I was a dancer for about eight years, since I was 7 years old with Florene Litthcut Nichols Inner City Children’s Touring Dance Company in Miami. She had a son who was 10 years older than I was, who started apprenticing with the Miami IATSE (International Alliance of Theatrical Stage Employees) Local 477, while he was practicing dancing. He took me around on local lighting jobs to hang and focus lights. That was my first encounter, so to speak. During my first year of high school I had a really hard time adjusting and one of the teachers threatened to kick me out of an artistic program. A senior student who did lighting and technical theatre was leaving and nobody knew how to run the console or the lighting. So I told myself, if I learned the console and learned how to set up lighting, it would be hard for her to kick me out. I remember doing my first design; it was in a black box theatre. The florescent lights went out and I slowly brought up the R26 backlight – the look, the moment, the feeling was perfect. It was so intense that the hairs stood up on my skin. Here I was communicating an emotion only with my heart and a push of a handle. From that point on I never looked back.
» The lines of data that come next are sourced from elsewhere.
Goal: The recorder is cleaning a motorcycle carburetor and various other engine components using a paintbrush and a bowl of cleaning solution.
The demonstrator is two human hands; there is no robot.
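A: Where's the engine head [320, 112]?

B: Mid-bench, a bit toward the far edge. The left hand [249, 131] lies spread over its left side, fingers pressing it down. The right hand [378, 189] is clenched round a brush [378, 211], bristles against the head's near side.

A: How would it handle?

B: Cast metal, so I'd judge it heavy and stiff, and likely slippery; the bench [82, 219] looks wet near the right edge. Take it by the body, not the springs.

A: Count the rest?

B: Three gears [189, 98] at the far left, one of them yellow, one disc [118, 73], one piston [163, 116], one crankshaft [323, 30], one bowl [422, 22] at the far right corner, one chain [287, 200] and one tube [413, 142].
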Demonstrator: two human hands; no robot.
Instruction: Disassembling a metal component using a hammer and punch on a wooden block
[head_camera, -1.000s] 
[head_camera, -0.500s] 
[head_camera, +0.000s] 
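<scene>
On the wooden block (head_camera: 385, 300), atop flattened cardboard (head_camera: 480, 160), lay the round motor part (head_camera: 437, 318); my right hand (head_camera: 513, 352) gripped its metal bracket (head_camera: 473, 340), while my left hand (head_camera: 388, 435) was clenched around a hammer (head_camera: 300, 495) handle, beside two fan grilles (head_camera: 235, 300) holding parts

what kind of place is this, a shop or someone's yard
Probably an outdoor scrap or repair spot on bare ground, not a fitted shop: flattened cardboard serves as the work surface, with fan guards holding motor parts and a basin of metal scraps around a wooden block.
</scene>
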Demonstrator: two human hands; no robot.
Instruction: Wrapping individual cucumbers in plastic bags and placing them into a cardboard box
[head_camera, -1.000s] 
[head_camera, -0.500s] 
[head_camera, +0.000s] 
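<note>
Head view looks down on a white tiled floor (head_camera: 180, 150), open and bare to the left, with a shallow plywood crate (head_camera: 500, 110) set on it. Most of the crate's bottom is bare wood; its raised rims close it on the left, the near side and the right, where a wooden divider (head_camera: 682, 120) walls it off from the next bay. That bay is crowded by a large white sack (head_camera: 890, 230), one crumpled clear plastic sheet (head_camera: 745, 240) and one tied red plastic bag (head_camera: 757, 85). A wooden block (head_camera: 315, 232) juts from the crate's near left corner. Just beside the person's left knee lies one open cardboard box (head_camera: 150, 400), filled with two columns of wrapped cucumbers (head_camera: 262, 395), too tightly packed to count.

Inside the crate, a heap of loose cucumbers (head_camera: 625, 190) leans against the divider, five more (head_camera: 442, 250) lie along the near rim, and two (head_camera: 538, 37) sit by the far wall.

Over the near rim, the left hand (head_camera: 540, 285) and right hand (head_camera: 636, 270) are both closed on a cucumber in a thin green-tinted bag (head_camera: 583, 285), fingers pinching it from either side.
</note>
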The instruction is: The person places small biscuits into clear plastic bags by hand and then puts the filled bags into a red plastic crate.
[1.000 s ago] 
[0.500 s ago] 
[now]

2. What do you think is the next big thing in the lighting industry?
On the tech side, I think bigger, brighter LEDs across a wider range of standard fixtures. I can see an LED ellipsoidal. On the design side, I think there is going to be a wave of talented lighting designers (some are out there already) who are also experienced in video design, and who can put out a great product in the time it would take one lighting designer and one video designer to do it.

3. What is your favorite fixture?
If you asked me six months ago, I would have said the VL3000 Spot from Vari-Lite. It’s bright, it’s durable and moves very well. My favorite now is the VL2500 Spot. It has a great punch, size and cost. I had to change 18 VL3000 Spot lights to VL2500 fixtures and I was really concerned, because the show had been on tour for two years. But I had little reprogramming to do and in the end I was amazed.

4. What has been your favorite design/project?
I have two favorite projects. The first one is Drumline LIVE!, an international and national tour celebrating the rich history and style of Historically Black Colleges and Universities Marching Band (HBCU). I obtained my undergraduate degree from Florida A&M University, part of HBCU. This show just brings back so many colorful memories of good music and outlandish theatricality. Putting 40 marching band members from across the country on one stage is thrilling and electrifying. The second project is the grand opening of the South Miami-Dade Cultural Arts Center. The creative team came up with a show that reflected the cultural diversity of South Miami-Dade. We used the theme of Hurricane Andrew that ravaged South-Miami Dade as an emotional backdrop to the show. The team was on the phone for hours, for two and a half months cultivating what the show was going to look and feel like. We were always searching for the truth of human suffering, asking ourselves, “How can someone rebuild from nothing?” It was terribly emotional. I was a teenager living in Miami when Hurricane Andrew hit. It was an amazing experience working with talented artists and I was incredibly blessed to be a part of it.

5. What was the biggest unforeseen obstacle that you’ve faced in one of your designs, and how did you overcome it?
While I was working on the grand opening of the South Miami-Dade Cultural Arts Center, we had challenges coming up with the design concept. You could not tell where video started and where lighting ended. It was difficult trying to create a seamless fluid visual picture, with two minds. The solution was to work together with the video designer and to discuss during tech. The video designer put up an image and I layered in the lighting, making sure he agrees. We wanted to integrate both elements to see the difference between the lighting and the video. Video adds so much more to the composition, it’s like Chef Emeril Lagasse‘s famous tag line, “Let’s kick it up a notch.”

6. Complete this thought: A show without light is like…the world without the Sun: dead, desolate, cold, unbearable; without growth and understanding.